Assigned task =
Drop all images and give the records again exactly.

Records provided =
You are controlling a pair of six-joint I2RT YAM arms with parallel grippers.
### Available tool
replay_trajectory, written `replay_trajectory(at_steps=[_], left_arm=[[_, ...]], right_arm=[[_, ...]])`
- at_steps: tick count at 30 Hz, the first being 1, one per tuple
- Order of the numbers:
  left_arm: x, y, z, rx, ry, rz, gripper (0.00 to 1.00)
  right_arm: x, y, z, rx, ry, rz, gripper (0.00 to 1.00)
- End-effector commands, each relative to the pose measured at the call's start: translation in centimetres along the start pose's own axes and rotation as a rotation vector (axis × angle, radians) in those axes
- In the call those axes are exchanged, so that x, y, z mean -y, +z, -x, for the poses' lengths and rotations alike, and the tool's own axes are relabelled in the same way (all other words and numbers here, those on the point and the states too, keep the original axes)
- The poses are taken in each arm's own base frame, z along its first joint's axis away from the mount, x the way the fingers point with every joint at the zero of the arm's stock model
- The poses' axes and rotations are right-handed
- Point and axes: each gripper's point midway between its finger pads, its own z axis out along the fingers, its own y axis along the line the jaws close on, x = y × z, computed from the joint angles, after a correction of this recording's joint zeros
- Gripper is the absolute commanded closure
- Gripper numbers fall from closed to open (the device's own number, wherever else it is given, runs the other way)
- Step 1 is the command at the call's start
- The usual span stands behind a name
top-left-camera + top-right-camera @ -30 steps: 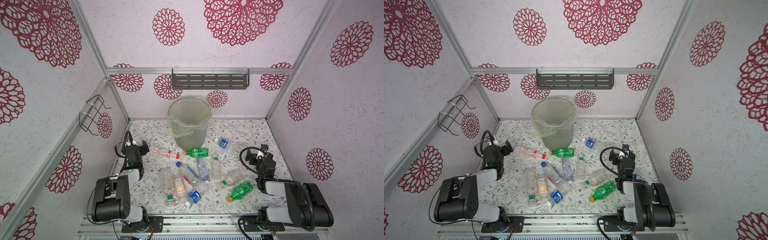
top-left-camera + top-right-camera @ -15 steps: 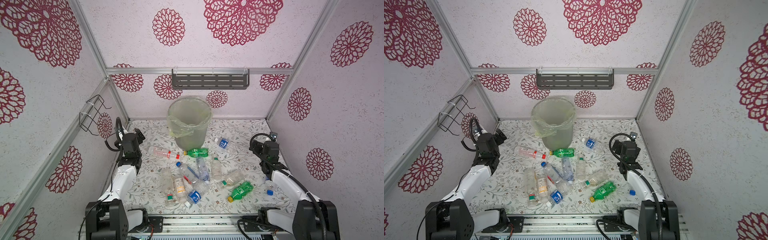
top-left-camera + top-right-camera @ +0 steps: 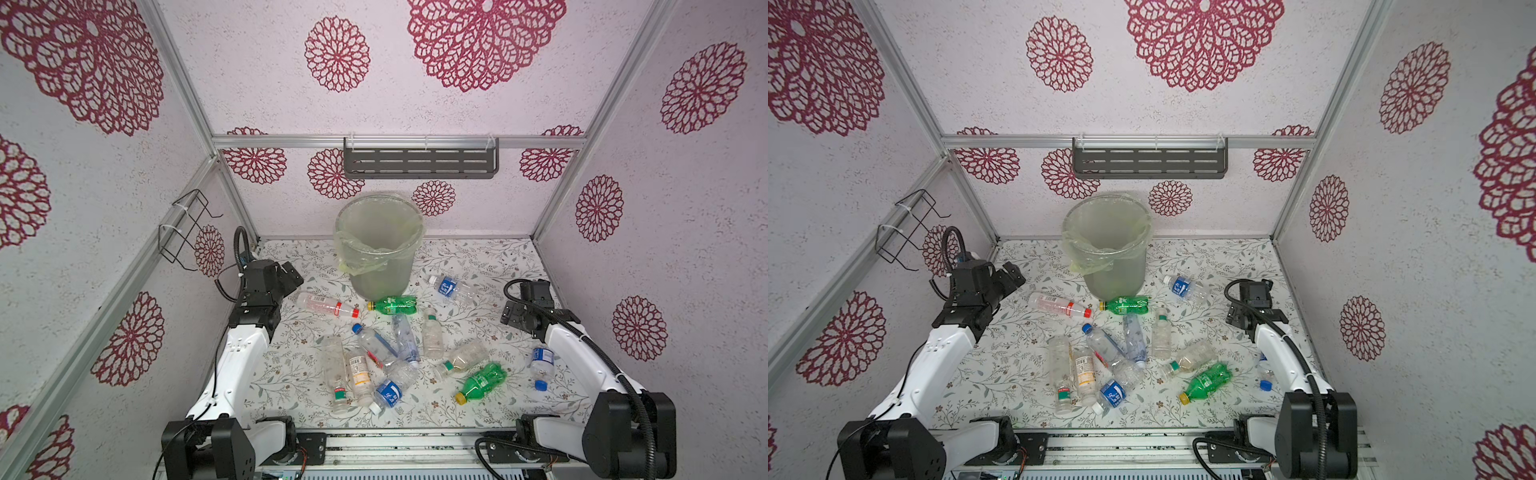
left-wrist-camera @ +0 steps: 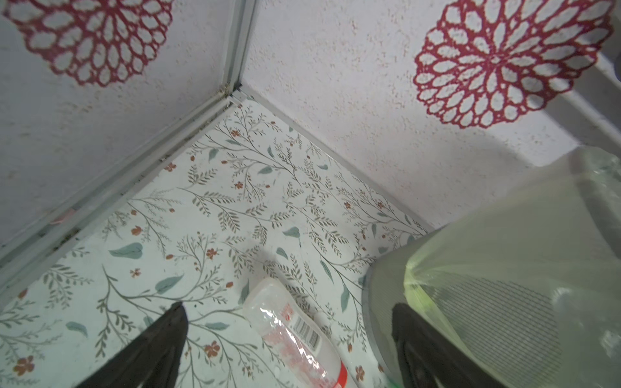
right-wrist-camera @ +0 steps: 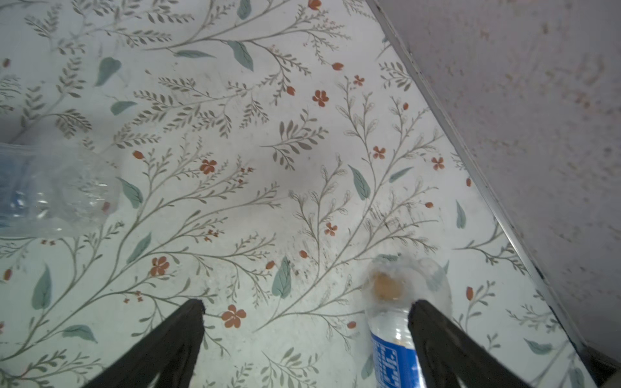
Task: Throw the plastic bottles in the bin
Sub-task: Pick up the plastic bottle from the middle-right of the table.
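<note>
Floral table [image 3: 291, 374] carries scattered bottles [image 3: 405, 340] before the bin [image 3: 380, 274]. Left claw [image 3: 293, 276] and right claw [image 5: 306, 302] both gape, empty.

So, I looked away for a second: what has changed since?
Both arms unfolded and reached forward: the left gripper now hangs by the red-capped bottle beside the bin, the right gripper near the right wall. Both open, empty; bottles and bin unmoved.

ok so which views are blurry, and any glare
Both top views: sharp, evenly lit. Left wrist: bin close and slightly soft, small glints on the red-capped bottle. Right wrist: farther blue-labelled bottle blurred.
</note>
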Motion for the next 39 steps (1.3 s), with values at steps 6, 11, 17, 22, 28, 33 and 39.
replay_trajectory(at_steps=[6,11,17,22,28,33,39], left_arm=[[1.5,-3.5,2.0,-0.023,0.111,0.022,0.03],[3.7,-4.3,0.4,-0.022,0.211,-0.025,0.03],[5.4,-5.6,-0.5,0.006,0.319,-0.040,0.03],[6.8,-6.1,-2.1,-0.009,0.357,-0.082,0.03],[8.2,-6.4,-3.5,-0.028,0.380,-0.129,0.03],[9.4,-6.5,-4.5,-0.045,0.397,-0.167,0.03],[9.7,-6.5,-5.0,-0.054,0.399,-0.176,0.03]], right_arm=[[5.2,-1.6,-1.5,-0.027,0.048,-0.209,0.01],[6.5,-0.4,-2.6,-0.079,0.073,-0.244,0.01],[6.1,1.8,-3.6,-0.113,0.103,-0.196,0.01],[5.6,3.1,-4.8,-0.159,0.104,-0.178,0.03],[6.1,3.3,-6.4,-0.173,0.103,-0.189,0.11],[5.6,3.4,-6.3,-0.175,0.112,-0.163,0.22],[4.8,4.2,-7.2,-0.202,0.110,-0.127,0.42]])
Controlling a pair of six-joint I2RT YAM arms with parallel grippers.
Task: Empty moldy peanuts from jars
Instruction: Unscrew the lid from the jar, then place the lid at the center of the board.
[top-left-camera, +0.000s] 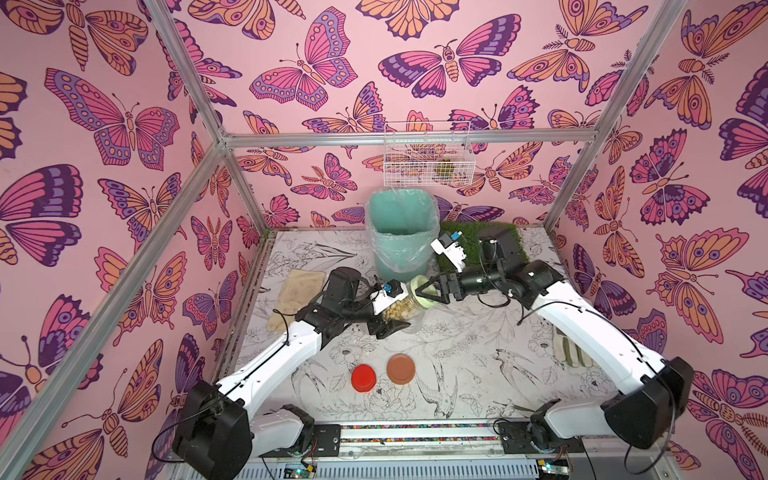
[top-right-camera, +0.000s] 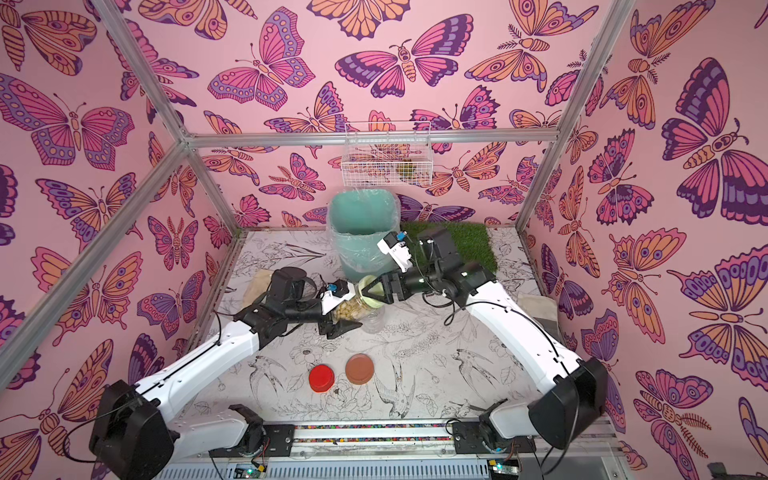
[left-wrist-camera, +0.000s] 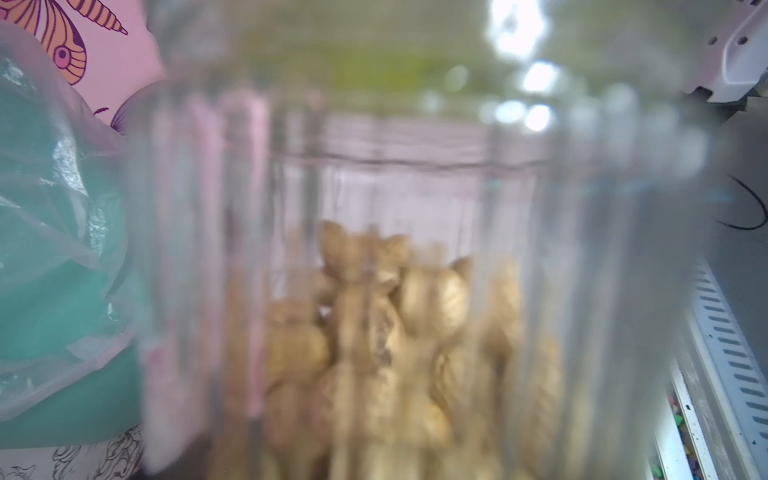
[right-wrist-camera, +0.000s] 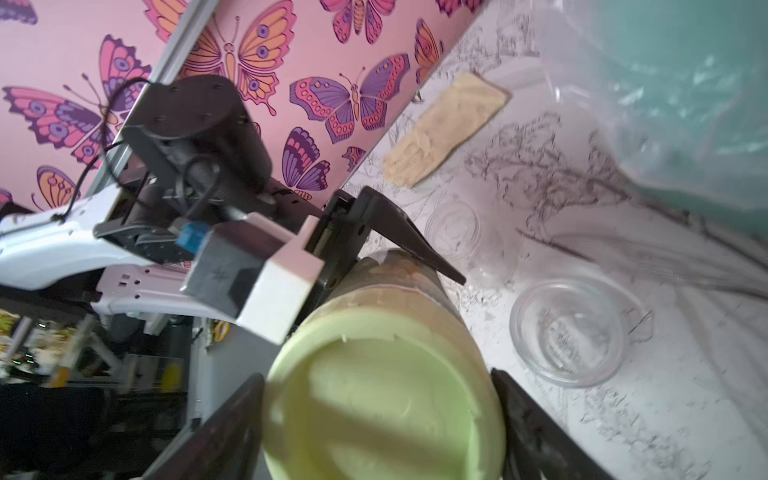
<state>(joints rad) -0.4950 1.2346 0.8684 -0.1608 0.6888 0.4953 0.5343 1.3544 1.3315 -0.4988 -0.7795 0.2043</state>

Response box =
You are controlling a pair of six-joint I2RT YAM arms with parallel grippers.
### Available tool
replay_trajectory, written `replay_trajectory(at_steps=[_], left_arm=[[_, ...]], right_arm=[[_, ...]])`
- at_steps: tick count at 30 Hz, the first being 1, one per tuple
- Order of the numbers:
  left_arm: x, y, z, rx, ry, rz, gripper (0.00 to 1.00)
  right_arm: x, y, z, rx, ry, rz, gripper (0.00 to 1.00)
- End-effector commands, each relative to the pose measured at the call's start: translation in centimetres along the start pose's own axes and rotation as a rotation vector (axis × angle, radians) in those axes
- In the call those axes are exchanged, so that x, y, z mean -y, +z, -x, for the poses' lengths and rotations alike, and the tool's own axes are relabelled in the same way (all other words and numbers here, those on the point and the states too, keep the original axes)
- The poses are taken in each arm's own base frame, z along its first joint's axis away from the mount, x the way the fingers point with every joint at the zero of the arm's stock model
- The poses' axes and rotations are right-handed
- Point and axes: each gripper's point midway between its finger pads, its own z axis out along the fingers, its own y axis along the line the jaws close on, x = y × z, computed from the joint angles, after a correction of this recording's joint zeros
- Gripper is the absolute commanded closure
- Gripper numbers fall from closed to open (the device's own number, wherever else it is given, runs the other way)
- Step 1 is the command at the call's start
- The usual span stands behind a name
top-left-camera + top-right-camera @ -30 steps: 
top-left-camera + top-right-camera @ -15 steps: 
top-left-camera + top-right-camera @ +0 steps: 
left-wrist-camera @ +0 steps: 
right-wrist-camera @ +0 steps: 
Task: Throw the plastic bottles in the bin
Sub-task: Pick up the plastic bottle from the middle-right of the table.
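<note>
Floral table [image 3: 291, 374] carries scattered bottles [image 3: 405, 340] before the bin [image 3: 380, 274]. Left claw [image 3: 293, 276] and right claw [image 5: 306, 302] both gape, empty.

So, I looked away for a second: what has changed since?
Both arms unfolded and reached forward: the left gripper now hangs by the red-capped bottle beside the bin, the right gripper near the right wall. Both open, empty; bottles and bin unmoved.

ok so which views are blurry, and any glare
Both top views: sharp, evenly lit. Left wrist: bin close and slightly soft, small glints on the red-capped bottle. Right wrist: farther blue-labelled bottle blurred.
</note>
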Motion for the next 39 steps (1.3 s), with values at steps 6, 11, 17, 22, 28, 33 and 39.
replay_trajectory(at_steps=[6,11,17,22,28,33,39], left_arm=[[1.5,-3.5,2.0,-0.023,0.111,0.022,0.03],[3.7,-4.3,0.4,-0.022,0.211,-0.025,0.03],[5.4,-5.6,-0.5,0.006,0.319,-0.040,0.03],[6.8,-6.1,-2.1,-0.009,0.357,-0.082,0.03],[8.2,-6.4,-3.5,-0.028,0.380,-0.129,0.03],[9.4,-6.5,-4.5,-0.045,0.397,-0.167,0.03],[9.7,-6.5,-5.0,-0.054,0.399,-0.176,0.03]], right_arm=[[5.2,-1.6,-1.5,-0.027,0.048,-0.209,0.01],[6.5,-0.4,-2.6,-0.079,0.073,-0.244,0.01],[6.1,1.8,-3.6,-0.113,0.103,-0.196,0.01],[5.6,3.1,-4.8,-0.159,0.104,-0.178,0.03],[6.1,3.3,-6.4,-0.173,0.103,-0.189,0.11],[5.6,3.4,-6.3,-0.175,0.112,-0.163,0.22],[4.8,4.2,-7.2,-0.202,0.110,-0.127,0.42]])
Controlling a pair of six-joint I2RT YAM arms with parallel grippers.
Task: Empty moldy peanuts from jars
Instruction: Unscrew the lid from the jar, then place the lid at the center of the board.
[top-left-camera, +0.000s] 
[top-right-camera, +0.000s] 
[left-wrist-camera, +0.000s] 
[right-wrist-camera, +0.000s] 
<state>(joints rad) -0.4950 1.2346 0.8684 -0.1608 0.6888 0.4953 0.5343 1.3544 1.3315 -0.4988 -0.7795 0.2043</state>

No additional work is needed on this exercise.